The legacy of Spain’s housing bubble could take years to resolve itself.
(Angel Navarrete/Bloomberg)
Spain’s problems, many analysts say, aren’t primarily about deficits. As economist Paul Krugman points out, Spain was actually handling its budget and debt burden more responsibly than even Germany before the 2007 financial crisis hit. But the euro zone is forcing Spain to act as if its chief problem is deficits, pushing the country into a counterproductive cycle of austerity that’s hurting Spain’s economy and ensuring, as Wolfgang Munchau writes in the Financial Times, that “Spain will miss the target, or the Spanish government will have to fire so many nurses and teachers that the result will be a political insurrection.”
The real roots of Spain’s woes lie elsewhere. The country suffered a massive housing bubble during the run-up to the financial crisis — driven, as Krugman notes, partly by loose lending from German banks. When that bubble finally popped, Spain faced massive layoffs in its construction sector, and unemployment soared to jaw-dropping levels (the current rate is 24 percent). And Spain is still very, very far from recovering from the fallout. As Cinzia Alcidi and Daniel Gros discuss at VoxEU, Spain is still suffering from a “housing overhang” that hasn’t even begun to correct itself:

Investment in construction as share of GDP on the vertical axis, the red line is the average over the period 1970-2000. Source: European Commission services
Basically, construction investment (the blue line in the chart above) needs to sink down below the red line (the long-run average for construction) for long enough to absorb the overbuilding of the 2000s. As Alcidi and Gros note, “If construction were to continue at the still relatively high rate of today, the process of absorption of the bubble would take more than 30 years.”
So if austerity won’t work, what can fix Spain? Alcidi and Gros argue that the country needs to shift more workers away from construction and toward export sectors. But, they note, Spain can start exporting more goods only if its wages fall relative to other countries. And, since the country can’t devalue its own currency, that’s a difficult process. Various restrictions and regulations in Spain’s labor market are also preventing an adjustment.

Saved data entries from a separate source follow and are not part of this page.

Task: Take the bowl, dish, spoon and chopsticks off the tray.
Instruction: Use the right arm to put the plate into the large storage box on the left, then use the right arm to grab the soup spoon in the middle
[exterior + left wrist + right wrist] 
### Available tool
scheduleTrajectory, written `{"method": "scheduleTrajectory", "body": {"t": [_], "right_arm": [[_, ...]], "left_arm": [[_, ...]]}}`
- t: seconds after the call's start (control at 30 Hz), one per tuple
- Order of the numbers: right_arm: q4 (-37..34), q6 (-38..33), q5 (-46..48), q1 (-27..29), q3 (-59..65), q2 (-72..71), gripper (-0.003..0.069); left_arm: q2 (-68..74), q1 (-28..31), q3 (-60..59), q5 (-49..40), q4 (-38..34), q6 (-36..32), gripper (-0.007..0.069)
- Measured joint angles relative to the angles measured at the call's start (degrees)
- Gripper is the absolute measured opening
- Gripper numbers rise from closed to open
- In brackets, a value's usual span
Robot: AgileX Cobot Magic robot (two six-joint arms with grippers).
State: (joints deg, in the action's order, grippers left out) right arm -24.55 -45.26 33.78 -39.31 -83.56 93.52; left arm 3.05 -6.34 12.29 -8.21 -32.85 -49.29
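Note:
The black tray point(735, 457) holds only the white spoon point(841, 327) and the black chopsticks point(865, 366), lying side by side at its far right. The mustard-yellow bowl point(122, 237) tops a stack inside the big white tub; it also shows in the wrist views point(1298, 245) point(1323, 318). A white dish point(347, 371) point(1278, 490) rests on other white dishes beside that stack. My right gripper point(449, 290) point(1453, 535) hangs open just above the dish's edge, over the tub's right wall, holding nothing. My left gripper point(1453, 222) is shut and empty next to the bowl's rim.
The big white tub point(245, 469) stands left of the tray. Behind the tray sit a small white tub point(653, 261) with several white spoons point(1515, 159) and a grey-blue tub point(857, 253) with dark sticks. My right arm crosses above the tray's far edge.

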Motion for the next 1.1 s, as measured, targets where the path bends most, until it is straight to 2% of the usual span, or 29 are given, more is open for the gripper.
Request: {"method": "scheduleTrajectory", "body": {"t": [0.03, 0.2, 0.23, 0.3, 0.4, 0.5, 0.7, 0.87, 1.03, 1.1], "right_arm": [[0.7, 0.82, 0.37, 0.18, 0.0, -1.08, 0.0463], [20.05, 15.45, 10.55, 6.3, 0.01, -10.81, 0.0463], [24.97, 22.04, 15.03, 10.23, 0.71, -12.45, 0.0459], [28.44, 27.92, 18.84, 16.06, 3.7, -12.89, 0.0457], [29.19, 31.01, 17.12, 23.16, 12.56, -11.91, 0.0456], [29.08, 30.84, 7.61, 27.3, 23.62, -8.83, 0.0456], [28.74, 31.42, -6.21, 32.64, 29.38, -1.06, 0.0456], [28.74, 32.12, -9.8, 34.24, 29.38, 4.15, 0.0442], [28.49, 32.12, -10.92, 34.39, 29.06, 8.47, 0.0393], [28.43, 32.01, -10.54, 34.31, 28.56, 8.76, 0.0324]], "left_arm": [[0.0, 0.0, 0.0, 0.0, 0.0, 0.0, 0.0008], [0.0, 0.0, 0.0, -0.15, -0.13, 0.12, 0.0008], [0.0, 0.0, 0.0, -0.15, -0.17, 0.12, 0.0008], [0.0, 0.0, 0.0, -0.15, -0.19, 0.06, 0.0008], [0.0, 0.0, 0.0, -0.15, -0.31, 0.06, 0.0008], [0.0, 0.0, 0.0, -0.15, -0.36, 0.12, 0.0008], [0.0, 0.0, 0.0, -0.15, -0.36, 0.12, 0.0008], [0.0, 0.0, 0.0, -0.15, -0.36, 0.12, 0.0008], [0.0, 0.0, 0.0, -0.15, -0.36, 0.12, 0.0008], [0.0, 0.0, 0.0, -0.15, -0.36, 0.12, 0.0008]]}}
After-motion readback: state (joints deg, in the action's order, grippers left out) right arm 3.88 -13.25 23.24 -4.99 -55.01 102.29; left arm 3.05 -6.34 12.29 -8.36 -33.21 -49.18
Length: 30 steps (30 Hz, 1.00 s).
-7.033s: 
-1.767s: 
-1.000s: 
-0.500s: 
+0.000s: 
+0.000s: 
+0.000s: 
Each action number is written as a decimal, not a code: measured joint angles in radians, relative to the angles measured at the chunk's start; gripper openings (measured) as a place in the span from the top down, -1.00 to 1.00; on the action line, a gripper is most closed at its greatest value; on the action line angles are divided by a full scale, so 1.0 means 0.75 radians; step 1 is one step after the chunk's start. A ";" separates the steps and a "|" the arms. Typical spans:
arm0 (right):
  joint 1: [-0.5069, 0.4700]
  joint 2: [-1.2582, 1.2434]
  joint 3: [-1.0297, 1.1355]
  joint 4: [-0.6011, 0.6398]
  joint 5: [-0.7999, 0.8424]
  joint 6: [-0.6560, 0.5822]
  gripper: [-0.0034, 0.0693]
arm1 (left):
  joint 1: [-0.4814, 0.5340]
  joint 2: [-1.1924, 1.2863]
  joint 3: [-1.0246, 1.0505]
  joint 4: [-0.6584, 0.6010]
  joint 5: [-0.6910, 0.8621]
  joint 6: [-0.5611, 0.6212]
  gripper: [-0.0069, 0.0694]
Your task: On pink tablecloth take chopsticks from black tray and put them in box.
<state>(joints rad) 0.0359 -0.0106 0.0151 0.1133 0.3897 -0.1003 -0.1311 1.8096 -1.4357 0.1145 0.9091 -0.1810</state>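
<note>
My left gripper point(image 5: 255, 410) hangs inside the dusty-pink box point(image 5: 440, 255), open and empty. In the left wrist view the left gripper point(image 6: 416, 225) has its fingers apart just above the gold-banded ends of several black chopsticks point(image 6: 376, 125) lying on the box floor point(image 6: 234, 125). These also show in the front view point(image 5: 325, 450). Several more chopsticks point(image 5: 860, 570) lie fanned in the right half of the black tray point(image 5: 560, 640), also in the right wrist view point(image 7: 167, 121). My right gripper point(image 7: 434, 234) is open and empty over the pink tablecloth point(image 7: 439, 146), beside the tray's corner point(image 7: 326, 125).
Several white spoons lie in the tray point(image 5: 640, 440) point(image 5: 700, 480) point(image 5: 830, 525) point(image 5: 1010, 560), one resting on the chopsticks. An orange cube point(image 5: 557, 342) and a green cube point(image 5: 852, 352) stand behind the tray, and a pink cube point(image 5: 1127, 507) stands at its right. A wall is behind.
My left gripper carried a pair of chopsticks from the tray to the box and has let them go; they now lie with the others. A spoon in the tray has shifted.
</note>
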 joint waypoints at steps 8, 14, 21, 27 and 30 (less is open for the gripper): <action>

Krugman, for his part, offers another proposal for Europe as a whole: “The Continent needs more expansionary monetary policies, in the form of a willingness — an announced willingness — on the part of the European Central Bank to accept somewhat higher inflation; it needs more expansionary fiscal policies, in the form of budgets in Germany that offset austerity in Spain and other troubled nations around the Continent’s periphery, rather than reinforcing it. Even with such policies, the peripheral nations would face years of hard times. But at least there would be some hope of recovery.”